Sunday, January 18, 2009

FDR's Grandson: "New Deal Was Not Big Enough"

Whoa.

FDR's grandson is an economics professor at Sarah Lawrence College in Yonkers.

And the grandkid, Frank Roosevelt, now 70, doesn't think his grandfather went far enough to get the economy out of the Great Depression. The Gannett News Service reports:

"FDR never did get the Keynesian thing, and therefore the whole New Deal effort was not big enough," said Roosevelt, 70. "I mean, it didn't get us out of the Depression, really, until World War II came along, and then government spending really got big enough to really employ everybody and then some."

"I think Obama has to learn from that and forget about balancing the budget," Roosevelt said. "Spend, spend, spend until we've done enough to stop this decline.

"So if I could talk with him I would say go for broke," he said. "Literally, go for broke."


One has to wonder what Frank has been doing for the last few decades. He needs to catch up on the literature instead of reading his grandfathers scrapbooks.

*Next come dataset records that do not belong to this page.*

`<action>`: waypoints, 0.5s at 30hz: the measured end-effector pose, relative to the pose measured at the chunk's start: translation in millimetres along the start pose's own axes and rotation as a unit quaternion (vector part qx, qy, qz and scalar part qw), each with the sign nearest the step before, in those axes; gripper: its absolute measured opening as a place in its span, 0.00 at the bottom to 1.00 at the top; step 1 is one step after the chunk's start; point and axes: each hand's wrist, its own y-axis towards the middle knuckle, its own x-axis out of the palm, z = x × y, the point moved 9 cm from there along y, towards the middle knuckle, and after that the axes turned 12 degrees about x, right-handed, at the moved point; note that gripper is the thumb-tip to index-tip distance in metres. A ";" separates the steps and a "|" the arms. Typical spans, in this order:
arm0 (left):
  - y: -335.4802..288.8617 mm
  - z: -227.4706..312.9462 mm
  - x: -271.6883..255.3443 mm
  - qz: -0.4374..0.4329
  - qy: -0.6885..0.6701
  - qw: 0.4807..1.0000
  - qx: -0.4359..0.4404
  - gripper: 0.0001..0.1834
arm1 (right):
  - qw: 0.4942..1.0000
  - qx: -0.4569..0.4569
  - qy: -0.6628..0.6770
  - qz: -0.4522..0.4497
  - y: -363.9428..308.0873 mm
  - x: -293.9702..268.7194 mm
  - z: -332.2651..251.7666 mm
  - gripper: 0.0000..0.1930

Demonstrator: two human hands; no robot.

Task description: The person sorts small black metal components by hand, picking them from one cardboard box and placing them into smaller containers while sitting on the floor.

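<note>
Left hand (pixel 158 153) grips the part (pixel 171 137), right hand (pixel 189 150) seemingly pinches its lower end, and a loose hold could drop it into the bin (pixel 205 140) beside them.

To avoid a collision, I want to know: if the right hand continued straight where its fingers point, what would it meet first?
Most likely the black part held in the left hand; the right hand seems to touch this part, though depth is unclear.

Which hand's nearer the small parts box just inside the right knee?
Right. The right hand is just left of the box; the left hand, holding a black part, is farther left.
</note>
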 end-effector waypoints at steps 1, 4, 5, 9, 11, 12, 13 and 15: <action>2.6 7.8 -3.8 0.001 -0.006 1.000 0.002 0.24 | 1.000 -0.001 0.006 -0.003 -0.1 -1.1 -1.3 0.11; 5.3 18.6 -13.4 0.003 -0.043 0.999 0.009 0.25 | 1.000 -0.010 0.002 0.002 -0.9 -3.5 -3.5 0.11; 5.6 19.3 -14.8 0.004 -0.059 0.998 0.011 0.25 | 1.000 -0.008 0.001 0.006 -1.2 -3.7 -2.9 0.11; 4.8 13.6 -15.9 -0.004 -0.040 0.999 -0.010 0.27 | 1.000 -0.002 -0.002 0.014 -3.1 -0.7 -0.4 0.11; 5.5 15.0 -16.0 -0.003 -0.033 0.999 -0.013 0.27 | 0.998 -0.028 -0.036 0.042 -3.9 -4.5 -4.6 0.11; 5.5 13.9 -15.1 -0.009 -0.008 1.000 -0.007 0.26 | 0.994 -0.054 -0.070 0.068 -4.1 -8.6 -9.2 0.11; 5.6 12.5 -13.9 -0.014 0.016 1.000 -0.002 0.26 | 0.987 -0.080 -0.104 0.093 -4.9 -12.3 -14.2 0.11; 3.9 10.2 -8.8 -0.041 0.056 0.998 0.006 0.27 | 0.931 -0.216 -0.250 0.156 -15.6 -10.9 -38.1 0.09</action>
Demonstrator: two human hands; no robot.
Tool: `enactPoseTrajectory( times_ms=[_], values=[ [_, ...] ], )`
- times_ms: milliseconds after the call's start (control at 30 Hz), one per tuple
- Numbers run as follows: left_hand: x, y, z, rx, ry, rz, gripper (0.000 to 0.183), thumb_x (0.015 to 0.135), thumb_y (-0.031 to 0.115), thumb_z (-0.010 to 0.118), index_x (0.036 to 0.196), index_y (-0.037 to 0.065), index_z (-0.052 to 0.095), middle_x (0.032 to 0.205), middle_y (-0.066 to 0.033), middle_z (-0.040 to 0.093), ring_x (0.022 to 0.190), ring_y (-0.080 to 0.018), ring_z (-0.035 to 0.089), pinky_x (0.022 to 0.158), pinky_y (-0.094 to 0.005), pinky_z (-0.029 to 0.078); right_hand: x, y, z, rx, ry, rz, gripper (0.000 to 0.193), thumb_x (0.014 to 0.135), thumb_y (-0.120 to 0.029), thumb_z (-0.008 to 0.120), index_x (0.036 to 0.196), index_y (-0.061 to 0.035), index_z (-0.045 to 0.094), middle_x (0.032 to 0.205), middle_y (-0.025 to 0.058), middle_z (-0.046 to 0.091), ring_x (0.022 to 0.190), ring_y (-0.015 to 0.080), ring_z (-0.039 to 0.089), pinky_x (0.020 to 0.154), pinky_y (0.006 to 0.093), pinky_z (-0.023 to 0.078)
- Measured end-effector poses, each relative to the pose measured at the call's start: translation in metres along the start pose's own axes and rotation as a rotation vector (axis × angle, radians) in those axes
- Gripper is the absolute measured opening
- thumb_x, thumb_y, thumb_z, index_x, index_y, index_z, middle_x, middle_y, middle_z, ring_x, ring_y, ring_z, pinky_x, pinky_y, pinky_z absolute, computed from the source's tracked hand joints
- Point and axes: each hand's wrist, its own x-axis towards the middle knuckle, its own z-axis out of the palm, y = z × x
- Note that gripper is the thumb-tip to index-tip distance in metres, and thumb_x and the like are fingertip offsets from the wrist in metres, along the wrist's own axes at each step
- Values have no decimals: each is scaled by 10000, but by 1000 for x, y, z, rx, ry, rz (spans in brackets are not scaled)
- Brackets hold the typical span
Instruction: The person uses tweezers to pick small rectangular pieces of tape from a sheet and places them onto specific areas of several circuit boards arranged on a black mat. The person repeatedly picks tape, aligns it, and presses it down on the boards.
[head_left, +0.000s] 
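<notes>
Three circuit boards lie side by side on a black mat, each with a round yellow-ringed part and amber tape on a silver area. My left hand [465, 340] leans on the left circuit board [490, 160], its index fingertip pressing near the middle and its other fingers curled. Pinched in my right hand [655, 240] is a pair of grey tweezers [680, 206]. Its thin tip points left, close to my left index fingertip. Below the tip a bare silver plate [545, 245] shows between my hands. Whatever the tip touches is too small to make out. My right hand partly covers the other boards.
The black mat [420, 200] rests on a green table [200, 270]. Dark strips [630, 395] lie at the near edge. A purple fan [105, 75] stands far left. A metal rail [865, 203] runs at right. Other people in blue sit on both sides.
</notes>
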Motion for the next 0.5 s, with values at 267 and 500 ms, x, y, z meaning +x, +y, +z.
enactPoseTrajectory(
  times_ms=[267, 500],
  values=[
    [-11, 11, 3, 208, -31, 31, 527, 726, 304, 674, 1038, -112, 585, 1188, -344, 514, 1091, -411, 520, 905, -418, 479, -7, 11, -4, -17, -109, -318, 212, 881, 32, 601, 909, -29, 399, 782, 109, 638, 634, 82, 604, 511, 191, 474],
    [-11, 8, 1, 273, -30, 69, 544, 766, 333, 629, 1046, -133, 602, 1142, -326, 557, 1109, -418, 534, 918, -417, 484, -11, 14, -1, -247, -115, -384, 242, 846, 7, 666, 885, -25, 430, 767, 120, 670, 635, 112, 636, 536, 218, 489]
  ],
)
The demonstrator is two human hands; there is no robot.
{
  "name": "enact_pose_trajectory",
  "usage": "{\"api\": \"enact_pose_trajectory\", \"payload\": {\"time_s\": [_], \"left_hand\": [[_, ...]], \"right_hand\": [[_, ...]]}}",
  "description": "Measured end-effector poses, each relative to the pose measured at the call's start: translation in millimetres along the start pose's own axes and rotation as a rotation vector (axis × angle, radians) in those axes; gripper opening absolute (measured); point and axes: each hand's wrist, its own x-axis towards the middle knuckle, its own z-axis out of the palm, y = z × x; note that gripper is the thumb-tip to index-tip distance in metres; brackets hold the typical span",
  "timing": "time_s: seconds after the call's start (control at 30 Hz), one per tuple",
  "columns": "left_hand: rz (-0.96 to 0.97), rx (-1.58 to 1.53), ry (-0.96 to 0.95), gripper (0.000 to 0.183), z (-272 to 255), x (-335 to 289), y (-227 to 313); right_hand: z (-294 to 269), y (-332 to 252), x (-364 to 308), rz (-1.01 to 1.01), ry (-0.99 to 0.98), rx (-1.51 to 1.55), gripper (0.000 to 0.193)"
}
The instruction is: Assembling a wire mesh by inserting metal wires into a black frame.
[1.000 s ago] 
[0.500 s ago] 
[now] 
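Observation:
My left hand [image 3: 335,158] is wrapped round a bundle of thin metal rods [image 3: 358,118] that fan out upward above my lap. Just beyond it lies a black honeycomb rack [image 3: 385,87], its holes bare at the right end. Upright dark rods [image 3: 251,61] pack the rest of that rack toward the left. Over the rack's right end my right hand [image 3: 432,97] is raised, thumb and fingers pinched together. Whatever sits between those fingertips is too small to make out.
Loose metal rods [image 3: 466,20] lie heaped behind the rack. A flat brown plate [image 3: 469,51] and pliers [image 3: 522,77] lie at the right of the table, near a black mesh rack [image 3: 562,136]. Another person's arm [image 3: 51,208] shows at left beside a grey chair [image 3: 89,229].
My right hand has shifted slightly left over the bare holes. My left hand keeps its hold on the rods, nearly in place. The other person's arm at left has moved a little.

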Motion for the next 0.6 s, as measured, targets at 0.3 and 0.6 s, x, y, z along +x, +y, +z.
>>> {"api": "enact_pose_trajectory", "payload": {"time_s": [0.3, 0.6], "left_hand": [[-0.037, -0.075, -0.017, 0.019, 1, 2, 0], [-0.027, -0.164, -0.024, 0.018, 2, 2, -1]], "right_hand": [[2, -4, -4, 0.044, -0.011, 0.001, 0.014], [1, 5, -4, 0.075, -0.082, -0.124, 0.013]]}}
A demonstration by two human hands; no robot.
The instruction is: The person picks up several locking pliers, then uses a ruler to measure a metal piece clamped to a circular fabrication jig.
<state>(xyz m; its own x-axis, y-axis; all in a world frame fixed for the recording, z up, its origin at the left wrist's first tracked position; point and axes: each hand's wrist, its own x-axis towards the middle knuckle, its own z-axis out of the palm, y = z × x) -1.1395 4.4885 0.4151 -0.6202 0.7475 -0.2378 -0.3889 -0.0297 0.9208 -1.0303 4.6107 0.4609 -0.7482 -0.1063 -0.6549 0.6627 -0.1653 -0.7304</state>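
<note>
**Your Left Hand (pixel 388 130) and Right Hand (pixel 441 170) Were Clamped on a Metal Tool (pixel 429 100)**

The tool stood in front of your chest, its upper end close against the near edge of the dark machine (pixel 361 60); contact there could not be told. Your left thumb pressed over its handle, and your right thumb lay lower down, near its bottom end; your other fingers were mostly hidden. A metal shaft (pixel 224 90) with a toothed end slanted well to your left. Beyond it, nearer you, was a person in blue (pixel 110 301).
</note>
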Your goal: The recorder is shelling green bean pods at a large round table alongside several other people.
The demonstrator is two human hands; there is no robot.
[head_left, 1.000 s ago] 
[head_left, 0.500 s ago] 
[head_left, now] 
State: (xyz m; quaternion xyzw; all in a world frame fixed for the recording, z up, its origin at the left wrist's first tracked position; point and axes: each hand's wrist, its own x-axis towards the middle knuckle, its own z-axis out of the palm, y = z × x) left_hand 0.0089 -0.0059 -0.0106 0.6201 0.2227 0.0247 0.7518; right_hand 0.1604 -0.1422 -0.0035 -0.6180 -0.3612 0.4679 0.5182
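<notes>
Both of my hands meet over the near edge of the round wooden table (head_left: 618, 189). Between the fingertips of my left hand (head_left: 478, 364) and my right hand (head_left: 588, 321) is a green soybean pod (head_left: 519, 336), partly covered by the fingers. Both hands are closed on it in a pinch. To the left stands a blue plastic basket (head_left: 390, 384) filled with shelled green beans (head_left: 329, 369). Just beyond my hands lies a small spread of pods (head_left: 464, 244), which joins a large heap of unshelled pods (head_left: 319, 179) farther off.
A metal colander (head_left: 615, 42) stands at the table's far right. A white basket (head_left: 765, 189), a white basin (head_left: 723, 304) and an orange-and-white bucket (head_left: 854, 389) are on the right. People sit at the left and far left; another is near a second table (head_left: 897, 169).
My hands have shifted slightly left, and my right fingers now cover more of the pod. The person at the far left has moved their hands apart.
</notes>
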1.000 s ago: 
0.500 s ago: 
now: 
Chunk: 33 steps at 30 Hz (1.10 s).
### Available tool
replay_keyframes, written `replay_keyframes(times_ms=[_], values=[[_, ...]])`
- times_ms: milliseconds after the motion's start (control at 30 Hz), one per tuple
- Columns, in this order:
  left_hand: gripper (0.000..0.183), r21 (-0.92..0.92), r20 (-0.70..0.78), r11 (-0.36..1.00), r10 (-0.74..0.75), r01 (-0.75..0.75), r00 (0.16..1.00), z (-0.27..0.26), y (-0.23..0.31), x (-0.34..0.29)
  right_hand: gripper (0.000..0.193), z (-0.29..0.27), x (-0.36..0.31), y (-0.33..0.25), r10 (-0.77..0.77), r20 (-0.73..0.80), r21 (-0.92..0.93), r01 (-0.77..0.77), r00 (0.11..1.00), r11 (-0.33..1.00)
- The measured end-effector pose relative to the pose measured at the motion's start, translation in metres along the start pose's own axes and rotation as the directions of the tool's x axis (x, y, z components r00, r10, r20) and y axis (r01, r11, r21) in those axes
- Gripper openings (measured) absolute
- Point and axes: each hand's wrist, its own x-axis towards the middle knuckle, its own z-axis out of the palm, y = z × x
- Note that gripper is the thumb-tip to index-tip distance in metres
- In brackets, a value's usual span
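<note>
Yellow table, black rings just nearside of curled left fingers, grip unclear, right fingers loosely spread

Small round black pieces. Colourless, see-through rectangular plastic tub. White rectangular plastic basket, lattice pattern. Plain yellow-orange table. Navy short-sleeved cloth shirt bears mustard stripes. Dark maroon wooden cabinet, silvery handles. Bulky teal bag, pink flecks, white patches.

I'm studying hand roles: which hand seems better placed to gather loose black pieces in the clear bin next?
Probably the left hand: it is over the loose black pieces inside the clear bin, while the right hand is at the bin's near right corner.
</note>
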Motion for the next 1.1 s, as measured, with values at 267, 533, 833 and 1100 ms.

The Chicago Tribune reports:

John Cochrane, a professor at the University of Chicago Booth School of Business, says that among academics over the last 30 years, the idea of fiscal stimulus has been discredited and in graduate courses, it is "taught only for its fallacies."

New York University economist Thomas Sargent agrees: "The calculations that I have seen supporting the stimulus package are back-of-the-envelope ones that ignore what we have learned in the last 60 years of macroeconomic research."
In an article in the August issue of the Journal of Political Economy, UCLA economists Harold L. Cole and Lee E. Ohanian blame specific anti-competition and pro-labor measures that Roosevelt promoted and signed into law June 16, 1933 for prolonging the Great Depression for 7 years.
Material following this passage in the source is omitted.